Aimé Césaire, mal-aimé ?

Lumumba, Mobutu. En quelques lignes, toujours d’actualité, Césaire nous montrait que l’aventure avait, dès les indépendances, brutalement cessé d’être ambiguë.

Césaire était un grand poète et écrivain mais certains de ses écrits n’ont pas fait grand bruit et beaucoup voudraient les voir tomber dans un oubli définitif. Pas moi. Voici un petit extrait de la pièce « Une saison au Congo » (Aimé Césaire, 1966). C’est Patrice Lumumba, incarcéré par Mobutu, qui parle à son ancien ami :

« Tu y penses à l’Afrique, quelquefois ? Tiens, regarde là ! Elle est gravée sur la paume de mes mains. Ici, la Rhodésie du Nord, son cœur le Copper Belt, la Ceinture de Cuivre, terre silencieuse, sauf de temps en temps, un juron de contremaître, un aboi de chien policier, le gargouillement d’un colt, c’est un nègre qu’on abat, et qui tombe sans mot dire. Regarde, à côté, la Rhodésie du Sud, je veux dire des millions de nègres spoliés, dépossédés, parqués dans les townships. Là, l’Angola ! Principale exportation : ni le sucre ni le café, mais des esclaves ! Oui, mon colonel, des esclaves ! Deux cent mille hommes livrés chaque année aux mines de l’Afrique du Sud contre du bon argent qui tombe tout frais dans les caisses vides de papa Salazar ! Y pendant comme un haillon, cet îlot, ce rocher, San Tomé, sa petitesse bouffe du nègre que c’en est incroyable ! Par milliers ! Par millions ! C’est le bagne de l’Afrique ! Enfin, plus bas, l’Afrique du Sud, la chiourme raciste, armée de ses tanks, de ses mitrailleuses, de ses canons, de ses avions, de sa bible, de ses lois, de ses tribunaux, de sa presse, de sa haine, de ses mensonges… Mokutu, la voilà, notre Afrique ! terrassée, ligotée, piétinée, couchée en joue ! Mais, me diras-tu, elle espère ! »

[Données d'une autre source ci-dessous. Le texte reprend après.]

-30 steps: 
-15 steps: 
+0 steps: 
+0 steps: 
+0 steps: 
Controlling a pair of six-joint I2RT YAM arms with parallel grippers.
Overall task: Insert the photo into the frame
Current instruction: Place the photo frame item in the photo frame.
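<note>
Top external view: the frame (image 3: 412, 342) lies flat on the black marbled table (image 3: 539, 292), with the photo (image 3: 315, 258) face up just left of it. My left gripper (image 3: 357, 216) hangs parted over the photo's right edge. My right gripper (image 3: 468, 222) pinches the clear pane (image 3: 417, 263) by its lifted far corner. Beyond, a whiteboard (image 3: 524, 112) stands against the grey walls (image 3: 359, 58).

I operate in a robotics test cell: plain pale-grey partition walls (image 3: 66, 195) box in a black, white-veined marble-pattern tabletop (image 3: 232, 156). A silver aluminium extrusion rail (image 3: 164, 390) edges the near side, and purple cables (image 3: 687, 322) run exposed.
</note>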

Grâce entre autres à Mobutu (Mokutu dans la pièce), l’Afrique, soixante ans plus tard, reste « couchée en joue ». Ce sont aujourd’hui les marionnettes de l’ex-colon, ces têtards*, qui tiennent le fusil. Mais le corps du têtard espère, encore et toujours. À chaque nouvelle élection, il se prend à rêver, il pense qu’on lui a demandé son avis, que l’heure a enfin sonné de prendre son destin en main et, l’espace d’un scrutin, part à l’assaut des urnes, ivre de liberté… Au réveil, comme toujours, une gueule de bois d’ébène le replonge au cœur des ténèbres.